Last Updated: August 3, 2012 9:18pm
Andy Murray: produced a stunning performance to knock out Novak Djokovic
Andy Murray set up another Wimbledon showdown with Roger Federer - only this time for a gold medal - with a superb 7-5 7-5 victory over Novak Djokovic in the semi-finals of the men's singles at the Olympics.
The British number one is now certain of at least a silver but could go even better than that if he can defeat the man who denied him a maiden grand slam at SW19 last month.
The 25-year-old from Scotland simply picked up from where he left off in his quarter-final victory over Nicolas Almagro, creating two break-point chances in Djokovic's opening service game.
Although he wasn't able to capitalise on either of those occasions, Murray seized his opportunity in the 12th game when he produced a curling forehand pass to take a 1-0 lead in a high-quality encounter.
Murray had to save break points in both his first two service games at the start of the next as the second-seeded Djokovic piled on the pressure.
Again in the ninth the home favourite found himself under pressure but, just as he had in the opening set, the world number four found some of his best form when his rival was serving to stay in the contest.
A fine return sent him to 0-40 in the 12th game and he produced another to seal a superb victory, much to the delight of a raucous Centre Court crowd.
Federer, meanwhile, had to do it the hard way to reach the final, recording a remarkable 3-6 7-6 (7/5) 19-17 victory over Juan Martin Del Potro in a match that lasted four hours and 26 minutes.
The contest surpassed Rafael Nadal's victory over Djokovic at the Madrid Masters in 2009 as the longest three-set men's singles match in the Open era.
Del Potro's record on grass was not particularly impressive, while he had faced Federer five times already this season and lost all of them.
The eighth seed had snuck through the draw rather unnoticed but was immediately on form in the first set.
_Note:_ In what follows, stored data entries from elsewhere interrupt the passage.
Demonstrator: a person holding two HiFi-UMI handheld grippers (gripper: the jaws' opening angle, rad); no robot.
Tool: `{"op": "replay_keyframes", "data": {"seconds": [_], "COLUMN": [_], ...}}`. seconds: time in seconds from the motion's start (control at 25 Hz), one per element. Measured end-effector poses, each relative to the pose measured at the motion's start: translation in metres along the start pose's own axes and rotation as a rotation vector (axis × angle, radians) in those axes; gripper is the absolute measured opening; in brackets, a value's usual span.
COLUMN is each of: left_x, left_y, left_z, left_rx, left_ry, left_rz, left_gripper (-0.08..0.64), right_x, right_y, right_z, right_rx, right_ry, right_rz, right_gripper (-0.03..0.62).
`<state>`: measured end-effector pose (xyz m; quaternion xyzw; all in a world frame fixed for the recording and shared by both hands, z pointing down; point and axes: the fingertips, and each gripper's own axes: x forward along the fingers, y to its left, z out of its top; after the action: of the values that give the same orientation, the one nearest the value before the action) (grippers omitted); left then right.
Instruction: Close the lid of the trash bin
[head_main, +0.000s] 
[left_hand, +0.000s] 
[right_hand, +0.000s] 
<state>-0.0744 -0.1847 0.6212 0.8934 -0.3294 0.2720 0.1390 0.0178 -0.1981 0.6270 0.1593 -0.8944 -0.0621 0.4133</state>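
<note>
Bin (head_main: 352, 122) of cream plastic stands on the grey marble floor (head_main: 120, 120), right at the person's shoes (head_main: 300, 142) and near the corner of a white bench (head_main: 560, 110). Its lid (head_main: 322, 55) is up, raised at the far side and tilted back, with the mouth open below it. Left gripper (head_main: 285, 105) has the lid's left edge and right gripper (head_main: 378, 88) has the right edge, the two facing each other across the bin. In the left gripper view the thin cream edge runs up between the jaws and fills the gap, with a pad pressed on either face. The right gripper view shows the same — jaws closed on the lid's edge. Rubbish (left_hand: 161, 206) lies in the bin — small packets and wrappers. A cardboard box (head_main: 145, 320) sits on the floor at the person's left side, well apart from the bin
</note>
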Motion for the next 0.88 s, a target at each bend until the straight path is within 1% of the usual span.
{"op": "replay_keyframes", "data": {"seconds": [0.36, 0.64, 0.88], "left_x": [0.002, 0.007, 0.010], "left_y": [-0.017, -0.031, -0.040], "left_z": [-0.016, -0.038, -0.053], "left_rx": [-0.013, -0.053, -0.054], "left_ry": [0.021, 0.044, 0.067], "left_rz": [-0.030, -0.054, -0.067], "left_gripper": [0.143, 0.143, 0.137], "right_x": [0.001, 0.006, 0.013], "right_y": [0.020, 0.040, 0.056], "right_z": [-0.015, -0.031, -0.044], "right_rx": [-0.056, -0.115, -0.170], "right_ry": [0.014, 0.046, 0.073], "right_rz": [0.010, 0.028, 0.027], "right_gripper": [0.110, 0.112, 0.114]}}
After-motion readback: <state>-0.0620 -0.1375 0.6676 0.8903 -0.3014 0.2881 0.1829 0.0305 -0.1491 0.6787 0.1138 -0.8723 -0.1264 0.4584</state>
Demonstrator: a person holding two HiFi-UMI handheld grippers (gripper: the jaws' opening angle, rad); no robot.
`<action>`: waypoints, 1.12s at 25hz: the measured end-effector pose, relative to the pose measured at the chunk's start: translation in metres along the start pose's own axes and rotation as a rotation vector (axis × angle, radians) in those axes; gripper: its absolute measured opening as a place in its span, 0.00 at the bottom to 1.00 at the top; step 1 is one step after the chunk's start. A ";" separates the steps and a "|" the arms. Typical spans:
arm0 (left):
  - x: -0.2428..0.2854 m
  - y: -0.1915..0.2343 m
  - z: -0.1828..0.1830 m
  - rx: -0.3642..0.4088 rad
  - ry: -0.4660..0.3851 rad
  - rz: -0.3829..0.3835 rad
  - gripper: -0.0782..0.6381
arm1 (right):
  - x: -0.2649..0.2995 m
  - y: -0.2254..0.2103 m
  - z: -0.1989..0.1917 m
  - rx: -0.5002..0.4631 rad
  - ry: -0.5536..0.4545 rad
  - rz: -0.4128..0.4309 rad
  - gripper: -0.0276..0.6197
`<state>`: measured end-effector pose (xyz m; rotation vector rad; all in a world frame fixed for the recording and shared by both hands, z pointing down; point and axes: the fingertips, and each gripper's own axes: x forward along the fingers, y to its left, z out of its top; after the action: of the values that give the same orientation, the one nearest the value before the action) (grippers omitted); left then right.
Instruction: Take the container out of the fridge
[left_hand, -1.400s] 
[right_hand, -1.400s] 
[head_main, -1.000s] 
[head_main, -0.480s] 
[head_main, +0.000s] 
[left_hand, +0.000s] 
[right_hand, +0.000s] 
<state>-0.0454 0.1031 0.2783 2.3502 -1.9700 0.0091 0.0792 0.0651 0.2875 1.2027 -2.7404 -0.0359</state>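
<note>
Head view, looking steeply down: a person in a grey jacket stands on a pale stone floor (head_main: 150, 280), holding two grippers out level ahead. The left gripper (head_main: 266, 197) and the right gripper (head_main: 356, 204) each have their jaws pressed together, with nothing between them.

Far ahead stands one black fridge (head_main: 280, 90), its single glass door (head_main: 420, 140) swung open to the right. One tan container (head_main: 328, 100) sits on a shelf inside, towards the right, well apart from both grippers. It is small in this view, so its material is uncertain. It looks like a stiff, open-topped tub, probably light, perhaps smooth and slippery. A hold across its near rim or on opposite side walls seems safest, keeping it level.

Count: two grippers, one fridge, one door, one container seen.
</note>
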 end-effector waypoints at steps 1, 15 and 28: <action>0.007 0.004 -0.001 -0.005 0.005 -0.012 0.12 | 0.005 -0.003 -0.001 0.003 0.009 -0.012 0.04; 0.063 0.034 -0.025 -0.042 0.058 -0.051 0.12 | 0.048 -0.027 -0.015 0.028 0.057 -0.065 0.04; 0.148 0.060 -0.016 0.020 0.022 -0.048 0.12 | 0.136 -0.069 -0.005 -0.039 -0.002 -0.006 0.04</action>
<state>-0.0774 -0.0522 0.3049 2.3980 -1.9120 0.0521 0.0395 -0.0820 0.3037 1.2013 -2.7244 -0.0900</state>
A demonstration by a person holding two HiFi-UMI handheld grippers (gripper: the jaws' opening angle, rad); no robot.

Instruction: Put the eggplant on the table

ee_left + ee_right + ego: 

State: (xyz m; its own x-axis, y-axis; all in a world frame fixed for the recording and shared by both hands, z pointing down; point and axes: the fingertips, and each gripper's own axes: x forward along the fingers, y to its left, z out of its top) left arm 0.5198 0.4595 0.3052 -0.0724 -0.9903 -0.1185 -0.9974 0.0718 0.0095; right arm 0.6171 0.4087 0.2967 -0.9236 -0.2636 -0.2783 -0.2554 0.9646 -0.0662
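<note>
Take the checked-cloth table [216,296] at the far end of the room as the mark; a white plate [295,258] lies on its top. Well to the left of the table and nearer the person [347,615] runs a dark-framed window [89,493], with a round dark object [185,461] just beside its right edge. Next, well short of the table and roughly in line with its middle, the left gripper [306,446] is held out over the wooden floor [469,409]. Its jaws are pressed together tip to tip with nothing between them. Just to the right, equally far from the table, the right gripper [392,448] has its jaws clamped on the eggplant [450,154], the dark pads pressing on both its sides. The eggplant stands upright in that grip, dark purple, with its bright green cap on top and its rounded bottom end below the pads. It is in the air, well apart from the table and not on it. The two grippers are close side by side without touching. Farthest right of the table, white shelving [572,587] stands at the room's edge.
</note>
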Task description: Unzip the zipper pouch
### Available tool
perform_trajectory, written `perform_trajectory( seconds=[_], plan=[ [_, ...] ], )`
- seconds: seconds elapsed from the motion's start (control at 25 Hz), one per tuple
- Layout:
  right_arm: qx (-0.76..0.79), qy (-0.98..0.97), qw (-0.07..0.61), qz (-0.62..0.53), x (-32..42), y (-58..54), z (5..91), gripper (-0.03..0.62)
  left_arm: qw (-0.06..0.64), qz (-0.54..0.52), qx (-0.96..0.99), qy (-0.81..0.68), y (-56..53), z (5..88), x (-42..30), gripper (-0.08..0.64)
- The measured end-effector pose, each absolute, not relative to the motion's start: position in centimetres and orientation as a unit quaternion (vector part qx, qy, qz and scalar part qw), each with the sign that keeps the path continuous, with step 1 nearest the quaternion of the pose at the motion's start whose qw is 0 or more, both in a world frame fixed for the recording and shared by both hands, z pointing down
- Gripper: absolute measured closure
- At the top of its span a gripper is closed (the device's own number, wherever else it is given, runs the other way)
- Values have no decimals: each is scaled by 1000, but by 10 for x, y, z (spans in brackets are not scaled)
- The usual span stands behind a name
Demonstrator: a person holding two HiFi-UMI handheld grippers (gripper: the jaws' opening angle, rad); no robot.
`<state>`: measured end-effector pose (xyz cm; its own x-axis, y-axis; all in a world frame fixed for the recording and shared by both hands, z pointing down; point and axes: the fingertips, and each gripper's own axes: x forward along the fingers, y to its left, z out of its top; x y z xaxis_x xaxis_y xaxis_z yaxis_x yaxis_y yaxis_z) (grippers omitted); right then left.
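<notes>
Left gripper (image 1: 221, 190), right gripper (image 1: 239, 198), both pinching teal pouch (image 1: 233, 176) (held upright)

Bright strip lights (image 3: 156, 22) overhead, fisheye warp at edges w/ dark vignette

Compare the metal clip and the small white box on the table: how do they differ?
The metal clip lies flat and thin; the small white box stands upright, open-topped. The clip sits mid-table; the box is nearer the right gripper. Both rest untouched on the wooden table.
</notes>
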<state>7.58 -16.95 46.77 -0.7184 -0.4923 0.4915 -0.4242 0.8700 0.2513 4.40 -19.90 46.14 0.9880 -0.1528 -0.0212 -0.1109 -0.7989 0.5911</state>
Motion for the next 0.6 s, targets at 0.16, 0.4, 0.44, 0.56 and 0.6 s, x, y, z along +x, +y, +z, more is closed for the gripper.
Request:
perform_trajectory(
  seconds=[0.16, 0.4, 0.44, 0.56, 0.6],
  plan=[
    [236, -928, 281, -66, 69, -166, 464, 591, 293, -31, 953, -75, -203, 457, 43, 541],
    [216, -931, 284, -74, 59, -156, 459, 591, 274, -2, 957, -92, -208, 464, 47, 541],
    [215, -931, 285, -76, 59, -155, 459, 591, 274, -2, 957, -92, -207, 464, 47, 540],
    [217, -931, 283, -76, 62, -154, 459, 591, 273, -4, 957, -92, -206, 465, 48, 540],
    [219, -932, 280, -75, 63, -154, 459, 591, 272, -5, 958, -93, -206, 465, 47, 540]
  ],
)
Federer was a bit error-prone, and he paid the price as Del Potro broke for 5-3 and then served it out.
The second was a very tense affair, with break points for both men, but it was Del Potro who was looking the more dangerous as he pushed Federer back with his thunderous forehand.
But the world number one hung on, showing the cool temperament that has helped him to 17 grand slam titles, and in the tie-break it was Del Potro who cracked.
Federer saved two break points at the start of the decider but from there it was he who began to threaten more. His rival would not yield though, finding big serves and even bigger groundstrokes when he needed them most.
The Argentinian saved a break point at 7-7 and then picked up a sore hip with a full-length diving volley to hold on in the 17th game. Yet he was finding it harder and harder to withstand the pressure and he finally cracked at 9-9, shanking a forehand to leave Federer serving for the match.
That looked to be that, but surprisingly Federer could not take his opportunity and was promptly broken back to love.
Federer had a few sticky moments of his own but prevented Del Potro creating a match point, and in the 35th game he finally broke through again to lead 18-17.
An exhausted Del Potro buried his face in his shirt, and this time it was the crucial blow, although there was still time for Federer to miss a simple volley on his first match point before clinching it when his opponent netted a backhand.
The 30-year-old said: "It was a big match, obviously. It was very tough from start to finish. Juan Martin did so well to hang in there.
"I got lucky in the second set to get back and then in the third it was so tough. I don't think I have ever played as long a set in a best of three-set match, so it was very physical at the end and so mental. Obviously I feel bad and horrible for Juan Martin but he can be very proud."